HOW TO COMPLETE THIS TASK -
Retrieve every line of the data holding the word "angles".

INFORMATION SHOWN -
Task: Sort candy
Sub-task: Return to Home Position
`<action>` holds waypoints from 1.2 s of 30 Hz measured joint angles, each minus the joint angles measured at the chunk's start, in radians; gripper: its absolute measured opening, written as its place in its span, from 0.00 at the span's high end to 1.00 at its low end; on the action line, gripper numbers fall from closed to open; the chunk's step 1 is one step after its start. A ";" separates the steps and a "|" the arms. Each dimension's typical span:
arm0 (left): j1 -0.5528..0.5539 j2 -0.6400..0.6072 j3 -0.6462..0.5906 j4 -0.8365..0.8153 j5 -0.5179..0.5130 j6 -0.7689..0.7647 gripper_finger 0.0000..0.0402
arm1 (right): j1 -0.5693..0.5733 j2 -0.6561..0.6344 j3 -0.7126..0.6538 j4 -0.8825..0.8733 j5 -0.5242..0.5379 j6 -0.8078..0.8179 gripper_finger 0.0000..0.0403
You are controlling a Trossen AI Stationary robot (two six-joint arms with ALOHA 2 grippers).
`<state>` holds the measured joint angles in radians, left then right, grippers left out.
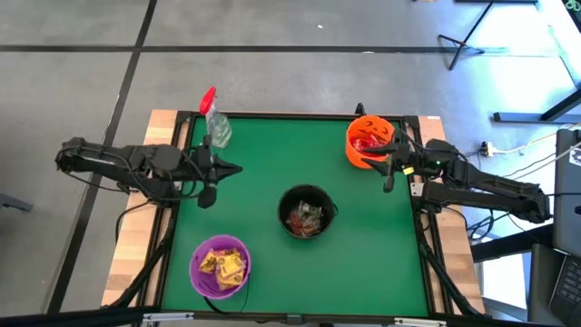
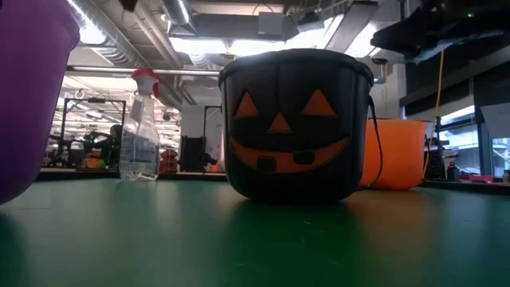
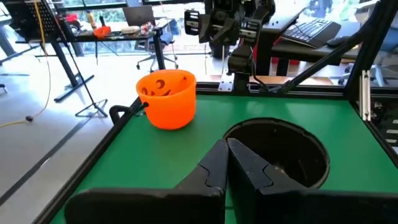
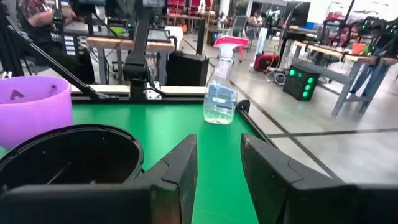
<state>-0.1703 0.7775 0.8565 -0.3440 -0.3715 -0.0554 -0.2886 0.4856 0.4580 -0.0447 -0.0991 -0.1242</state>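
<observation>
Mixed candy (image 1: 305, 218) lies in the black pumpkin bucket (image 1: 307, 212) at the table's middle. Yellow candy (image 1: 223, 264) sits in the purple bowl (image 1: 220, 265) near the front left, and red candy (image 1: 369, 143) in the orange bucket (image 1: 370, 141) at the far right. My left gripper (image 1: 234, 169) hovers above the table's left side, shut and empty (image 3: 227, 149), pointing toward the black bucket (image 3: 280, 155). My right gripper (image 1: 392, 162) hovers beside the orange bucket, open (image 4: 217, 163) with nothing between its fingers.
A clear spray bottle with a red top (image 1: 215, 123) stands at the far left of the table, upright on its base (image 2: 140, 131). Bare green table (image 1: 263, 154) lies between the containers. Wooden rails and black frame bars border the table's edges.
</observation>
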 joint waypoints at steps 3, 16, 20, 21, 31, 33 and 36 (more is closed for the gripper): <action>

RESULT OF THE TASK -
`<action>` holds waypoints from 1.2 s of 30 Hz measured joint angles, each minus the joint angles measured at the chunk's start, in radians; gripper: its absolute measured opening, written as its place in its span, from 0.00 at the span's high end to 1.00 at its low end; on the action line, gripper numbers fall from closed to open; the chunk's step 1 is one step after its start. A ";" separates the steps and a "|" the arms. Each dimension's typical span:
`<state>` holds the measured joint angles in radians, left then right, grippers left out.

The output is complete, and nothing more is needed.